Aim of the task ▸ Only one stretch of the data below is needed. Output the lines from the one with "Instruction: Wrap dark" up to and including the one with "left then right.", exactly as they stand.

Recorded data
Segment Open

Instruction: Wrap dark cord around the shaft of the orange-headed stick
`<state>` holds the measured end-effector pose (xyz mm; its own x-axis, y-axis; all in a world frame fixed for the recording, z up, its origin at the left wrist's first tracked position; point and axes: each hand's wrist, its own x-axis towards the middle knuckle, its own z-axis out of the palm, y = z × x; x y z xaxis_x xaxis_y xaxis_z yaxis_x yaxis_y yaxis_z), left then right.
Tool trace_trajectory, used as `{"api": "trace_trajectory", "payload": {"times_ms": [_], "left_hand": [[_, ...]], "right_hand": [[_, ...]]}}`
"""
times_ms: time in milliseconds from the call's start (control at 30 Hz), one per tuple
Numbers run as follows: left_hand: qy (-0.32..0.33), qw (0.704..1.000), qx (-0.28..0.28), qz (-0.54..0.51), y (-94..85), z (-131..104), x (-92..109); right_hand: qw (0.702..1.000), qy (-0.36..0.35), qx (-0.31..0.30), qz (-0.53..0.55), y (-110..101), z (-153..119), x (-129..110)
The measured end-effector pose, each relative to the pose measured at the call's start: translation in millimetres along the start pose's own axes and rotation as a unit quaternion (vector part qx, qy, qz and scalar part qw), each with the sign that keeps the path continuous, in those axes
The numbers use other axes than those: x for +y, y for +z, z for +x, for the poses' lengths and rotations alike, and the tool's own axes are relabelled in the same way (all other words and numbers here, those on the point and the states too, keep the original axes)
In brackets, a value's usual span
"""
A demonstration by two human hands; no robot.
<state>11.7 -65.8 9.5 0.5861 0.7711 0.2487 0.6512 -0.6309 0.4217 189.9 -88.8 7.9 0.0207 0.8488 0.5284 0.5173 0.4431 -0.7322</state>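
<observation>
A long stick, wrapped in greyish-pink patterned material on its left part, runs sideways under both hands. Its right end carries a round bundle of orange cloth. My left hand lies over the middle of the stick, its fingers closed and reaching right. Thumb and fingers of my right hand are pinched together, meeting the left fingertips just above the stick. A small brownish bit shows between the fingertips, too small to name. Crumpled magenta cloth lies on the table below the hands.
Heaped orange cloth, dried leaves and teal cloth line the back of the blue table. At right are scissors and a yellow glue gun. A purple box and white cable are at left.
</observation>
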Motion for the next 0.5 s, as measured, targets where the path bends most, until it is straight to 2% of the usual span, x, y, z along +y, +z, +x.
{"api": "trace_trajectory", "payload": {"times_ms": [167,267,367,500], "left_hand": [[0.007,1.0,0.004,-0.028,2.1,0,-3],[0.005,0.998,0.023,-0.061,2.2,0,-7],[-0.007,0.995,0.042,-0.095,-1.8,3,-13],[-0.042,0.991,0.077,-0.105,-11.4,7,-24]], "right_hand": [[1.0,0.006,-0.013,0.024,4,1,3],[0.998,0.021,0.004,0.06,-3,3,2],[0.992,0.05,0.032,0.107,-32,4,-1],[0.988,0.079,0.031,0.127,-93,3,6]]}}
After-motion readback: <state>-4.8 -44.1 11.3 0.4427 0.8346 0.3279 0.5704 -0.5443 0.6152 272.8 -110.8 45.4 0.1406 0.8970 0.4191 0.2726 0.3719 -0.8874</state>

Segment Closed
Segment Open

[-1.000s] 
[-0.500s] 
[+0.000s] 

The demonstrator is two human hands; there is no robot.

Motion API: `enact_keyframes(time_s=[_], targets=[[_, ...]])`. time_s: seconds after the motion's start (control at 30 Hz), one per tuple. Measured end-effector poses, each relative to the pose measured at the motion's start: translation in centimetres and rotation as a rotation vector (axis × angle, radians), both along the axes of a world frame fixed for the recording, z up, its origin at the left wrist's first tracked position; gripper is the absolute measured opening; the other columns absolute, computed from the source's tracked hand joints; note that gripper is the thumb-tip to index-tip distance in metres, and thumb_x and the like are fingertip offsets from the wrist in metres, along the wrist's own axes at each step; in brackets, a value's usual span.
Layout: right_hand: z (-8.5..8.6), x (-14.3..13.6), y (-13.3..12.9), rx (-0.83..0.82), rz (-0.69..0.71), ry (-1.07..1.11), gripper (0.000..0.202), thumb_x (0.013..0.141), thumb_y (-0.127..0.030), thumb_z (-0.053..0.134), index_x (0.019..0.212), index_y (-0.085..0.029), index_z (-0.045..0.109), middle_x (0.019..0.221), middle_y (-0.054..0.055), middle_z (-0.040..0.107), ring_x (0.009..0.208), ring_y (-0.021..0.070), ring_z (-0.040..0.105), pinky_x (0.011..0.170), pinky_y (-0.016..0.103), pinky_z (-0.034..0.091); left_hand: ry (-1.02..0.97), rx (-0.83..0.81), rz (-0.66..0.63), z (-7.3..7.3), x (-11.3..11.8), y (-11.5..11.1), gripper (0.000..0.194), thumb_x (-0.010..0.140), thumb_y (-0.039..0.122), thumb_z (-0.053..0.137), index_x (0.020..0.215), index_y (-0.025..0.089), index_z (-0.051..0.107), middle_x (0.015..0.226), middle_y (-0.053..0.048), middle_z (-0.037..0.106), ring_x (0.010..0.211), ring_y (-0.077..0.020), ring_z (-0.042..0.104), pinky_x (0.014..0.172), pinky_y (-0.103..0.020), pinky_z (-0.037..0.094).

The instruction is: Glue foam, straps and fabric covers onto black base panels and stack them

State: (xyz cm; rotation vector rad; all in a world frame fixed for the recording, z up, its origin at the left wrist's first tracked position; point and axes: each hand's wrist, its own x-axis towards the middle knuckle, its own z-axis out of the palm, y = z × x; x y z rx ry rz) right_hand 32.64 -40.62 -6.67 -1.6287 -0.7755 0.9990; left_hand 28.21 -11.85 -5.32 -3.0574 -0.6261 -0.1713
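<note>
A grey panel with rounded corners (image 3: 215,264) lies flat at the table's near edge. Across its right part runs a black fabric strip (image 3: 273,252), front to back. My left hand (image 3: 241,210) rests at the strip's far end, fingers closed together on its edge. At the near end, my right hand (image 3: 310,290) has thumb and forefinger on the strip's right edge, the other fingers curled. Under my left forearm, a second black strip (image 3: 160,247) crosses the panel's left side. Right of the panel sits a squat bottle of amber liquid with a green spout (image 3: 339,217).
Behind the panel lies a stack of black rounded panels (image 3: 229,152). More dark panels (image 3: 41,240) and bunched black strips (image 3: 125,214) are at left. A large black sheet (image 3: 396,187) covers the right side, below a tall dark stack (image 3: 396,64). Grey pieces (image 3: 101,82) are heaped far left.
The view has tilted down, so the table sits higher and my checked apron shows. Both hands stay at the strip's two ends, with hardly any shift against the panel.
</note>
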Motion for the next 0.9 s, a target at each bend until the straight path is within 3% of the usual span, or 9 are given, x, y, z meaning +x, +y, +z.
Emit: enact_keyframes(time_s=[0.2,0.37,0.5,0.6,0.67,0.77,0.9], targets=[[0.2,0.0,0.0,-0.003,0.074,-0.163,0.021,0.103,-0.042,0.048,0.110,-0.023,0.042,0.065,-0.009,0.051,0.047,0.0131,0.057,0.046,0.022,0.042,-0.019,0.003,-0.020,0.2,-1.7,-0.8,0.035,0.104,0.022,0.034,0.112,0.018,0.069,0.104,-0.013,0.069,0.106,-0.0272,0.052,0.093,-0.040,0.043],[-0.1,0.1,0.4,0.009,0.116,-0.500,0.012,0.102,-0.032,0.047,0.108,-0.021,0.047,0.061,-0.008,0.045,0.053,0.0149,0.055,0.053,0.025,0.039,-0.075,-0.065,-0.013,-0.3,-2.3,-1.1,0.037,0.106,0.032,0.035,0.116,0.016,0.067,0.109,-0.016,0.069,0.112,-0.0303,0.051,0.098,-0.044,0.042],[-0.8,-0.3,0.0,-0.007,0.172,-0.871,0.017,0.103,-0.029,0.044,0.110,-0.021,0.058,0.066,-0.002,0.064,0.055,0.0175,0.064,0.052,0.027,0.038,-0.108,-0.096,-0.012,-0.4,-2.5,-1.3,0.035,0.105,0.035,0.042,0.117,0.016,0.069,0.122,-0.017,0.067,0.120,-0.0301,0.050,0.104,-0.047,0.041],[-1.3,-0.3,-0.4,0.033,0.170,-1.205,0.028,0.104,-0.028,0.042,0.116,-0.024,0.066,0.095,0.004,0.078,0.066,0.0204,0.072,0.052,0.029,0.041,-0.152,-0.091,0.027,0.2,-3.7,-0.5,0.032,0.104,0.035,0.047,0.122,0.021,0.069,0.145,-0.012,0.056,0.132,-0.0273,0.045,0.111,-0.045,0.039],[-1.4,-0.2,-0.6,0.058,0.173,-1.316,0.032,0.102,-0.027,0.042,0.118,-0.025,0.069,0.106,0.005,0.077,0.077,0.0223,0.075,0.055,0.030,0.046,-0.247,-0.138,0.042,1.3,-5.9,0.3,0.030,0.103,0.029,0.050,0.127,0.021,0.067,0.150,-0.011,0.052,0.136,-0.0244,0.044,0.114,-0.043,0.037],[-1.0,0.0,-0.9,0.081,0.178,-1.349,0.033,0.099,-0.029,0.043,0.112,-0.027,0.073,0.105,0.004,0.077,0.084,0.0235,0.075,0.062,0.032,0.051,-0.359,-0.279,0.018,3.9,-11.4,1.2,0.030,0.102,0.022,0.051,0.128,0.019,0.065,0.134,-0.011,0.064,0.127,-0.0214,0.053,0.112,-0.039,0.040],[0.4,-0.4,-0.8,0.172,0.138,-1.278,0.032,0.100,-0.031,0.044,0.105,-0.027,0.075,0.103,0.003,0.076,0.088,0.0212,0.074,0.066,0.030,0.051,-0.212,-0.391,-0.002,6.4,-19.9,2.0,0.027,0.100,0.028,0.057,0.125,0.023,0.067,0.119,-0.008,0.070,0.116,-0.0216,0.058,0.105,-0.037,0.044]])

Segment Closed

Exercise output ▸
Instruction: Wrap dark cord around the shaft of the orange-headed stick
`<state>` holds the measured end-effector pose (xyz mm; its own x-axis, y-axis; all in a world frame fixed for the recording, z up, its origin at the left wrist's first tracked position; point and axes: each hand's wrist, its own x-axis towards the middle knuckle, its own z-axis out of the palm, y = z × x; x y z xaxis_x xaxis_y xaxis_z yaxis_x yaxis_y yaxis_z), left then right.

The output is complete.